Michael travaille comme product manager dans le domaine B2B chez autoricardo.ch. Quand il a congé, il aime bien pousser ses bolides dans leurs derniers retranchements. Pour compenser, il pratique en effet l’art du dérapage contrôlé et organise des compétitions automobiles. Son crédo: «La vie est plus fun de biais!». Véhicules: Nissan 300 ZX TwinTurbo (1991), Audi A8 V8 TDI (2011).

 

 

Le nouvel Espace ne paraît pas immense de l’extérieur, mais il dispose d’un habitacle très spacieux. Un vrai « van » familial. Le design intérieur, futuriste mais élégant, abonde en innovations. Ce qui apparaît immédiatement, c’est le soin apporté à ce design, mais il cache parfois un côté utilitaire insuffisant. N’en prenons qu’un petit exemple: dans la console centrale, il est impossible de placer une simple bouteille de 5 dl, faute de place en hauteur. Les matériaux plastiques de l’intérieur sont toutefois de bonne qualité et faciles d’entretien, ce qui facilite les choses quand les mains des enfants sont pleines de chocolat.
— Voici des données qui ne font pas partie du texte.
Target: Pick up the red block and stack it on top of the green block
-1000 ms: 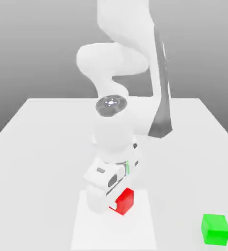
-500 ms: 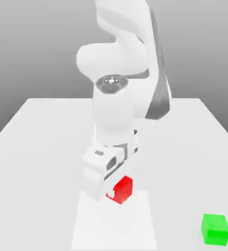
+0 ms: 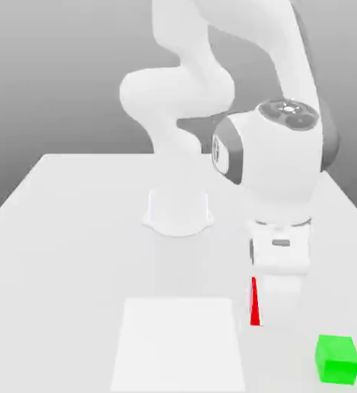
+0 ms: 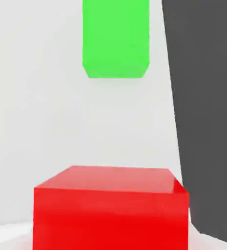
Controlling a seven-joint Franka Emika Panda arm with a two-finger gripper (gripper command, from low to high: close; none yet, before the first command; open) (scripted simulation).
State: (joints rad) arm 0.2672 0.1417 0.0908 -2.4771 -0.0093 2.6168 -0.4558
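The gripper (image 3: pixel 267 311) is clamped on the red block (image 3: pixel 253 303), held upright between its fingers, clear of the table (image 3: pixel 74 230). The hand view shows the green block (image 4: pixel 115 39) ahead, apart from the fingers.

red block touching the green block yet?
Apart. The exterior view shows the red block carried at the tool, with bare table between it and the green block; the hand view shows that gap too.

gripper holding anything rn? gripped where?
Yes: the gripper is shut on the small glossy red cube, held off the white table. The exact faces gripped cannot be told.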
La nouvelle mouture de l’Espace privilégie le mode Eco, comme l’indiquent divers éléments, telle cette petite branche qui pousse lorsqu’on conduit de manière écologique. L’écran principal fournit aussi de nombreuses indications utiles à cet égard, mais il n’est hélas pas possible d’obtenir mieux que 3/4 de point, quelle que soit la manière dont on conduit. Ce mode de conduite aboutit donc vite à une certaine frustration au lieu de constituer un défi amusant à relever. Passer au mode sport modifie non seulement le compteur mais aussi l’admission des gaz. Dans l’ensemble, les modes de conduite sont assez probants, car ils fournissent la prestation annoncée.
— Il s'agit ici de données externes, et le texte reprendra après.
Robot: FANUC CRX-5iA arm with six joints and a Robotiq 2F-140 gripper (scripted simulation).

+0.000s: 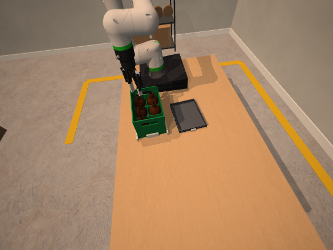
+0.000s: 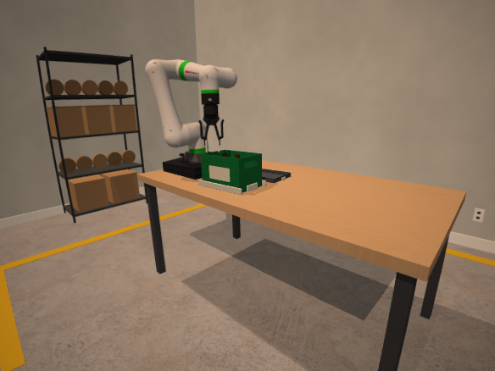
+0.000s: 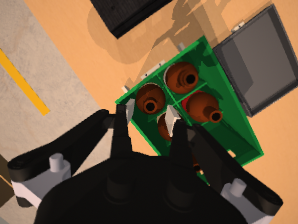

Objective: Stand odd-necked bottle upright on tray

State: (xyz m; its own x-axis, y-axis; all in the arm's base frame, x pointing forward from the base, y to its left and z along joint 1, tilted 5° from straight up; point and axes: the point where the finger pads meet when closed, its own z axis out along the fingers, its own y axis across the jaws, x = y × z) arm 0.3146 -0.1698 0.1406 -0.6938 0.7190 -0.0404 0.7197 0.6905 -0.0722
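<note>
Top view puts all five bottles in the green crate (image 1: 159, 129) (image 2: 250, 178) (image 3: 237, 132), so the transfer to the tray (image 1: 189, 115) (image 2: 275, 174) (image 3: 260, 62) is not yet done. The tray lies flat on the desk (image 1: 199, 171) (image 2: 339, 203) (image 3: 65, 50) beside the crate, apart from it, with no bottle on it. The crate looks level. Choosing the odd neck, lifting that bottle out, standing it on the tray and letting go all remain, as far as I can judge.

The gripper (image 1: 136, 91) (image 2: 213, 148) (image 3: 150, 109) is released: its fingers stand partly spread, with nothing grasped. It hangs above the crate's corner near the robot's base, on the side away from the tray. Nearest is the corner bottle (image 1: 139, 101) (image 3: 150, 97), whose mouth shows between the fingertips in the wrist view, a little ahead of them; the fingers appear to be above it. The next bottle along that side (image 1: 141, 111) (image 3: 164, 126) is partly covered by one fingertip. Across the divider, on the tray side, are two more, one closer to the base (image 1: 152, 100) (image 3: 180, 75) and one beyond it (image 1: 154, 109) (image 3: 201, 106). The fifth bottle (image 1: 140, 117) (image 3: 196, 167) is mostly hidden. Which neck differs I cannot tell.
</note>
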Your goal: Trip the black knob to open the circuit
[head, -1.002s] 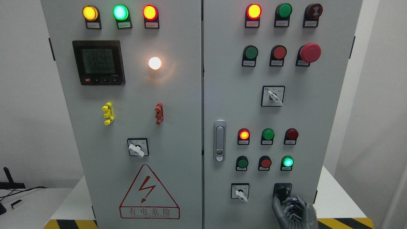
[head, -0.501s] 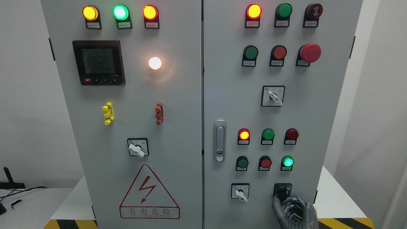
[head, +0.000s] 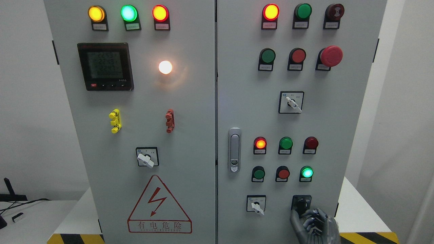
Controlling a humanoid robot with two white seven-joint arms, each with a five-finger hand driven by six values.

L’Espace semble trop lourd pour le moteur modeste qui équipait le véhicule de test: ainsi, il n’a pas fait le fier au moment d’accélérer et semblait prêt à rendre l’âme lorsqu’il a fallu atteindre la vitesse de croisière souhaitée. Direction et suspension sont très confortables, mais ont parfois tendance à être si molles que le véhicule peut facilement basculer: à 100 km/h à peine, deux coups de volant rapides suffisent à créer un danger, l’Espace tanguant alors fortement.


Conclusion: en milieu urbain, sa taille lui joue des tours, car l’Espace ne dispose pas de portes coulissantes. Pour des escapades en famille à la campagne ou pour les sportifs disposant d’un équipement volumineux, il est parfait en raison du volume disponible et des finitions luxueuses.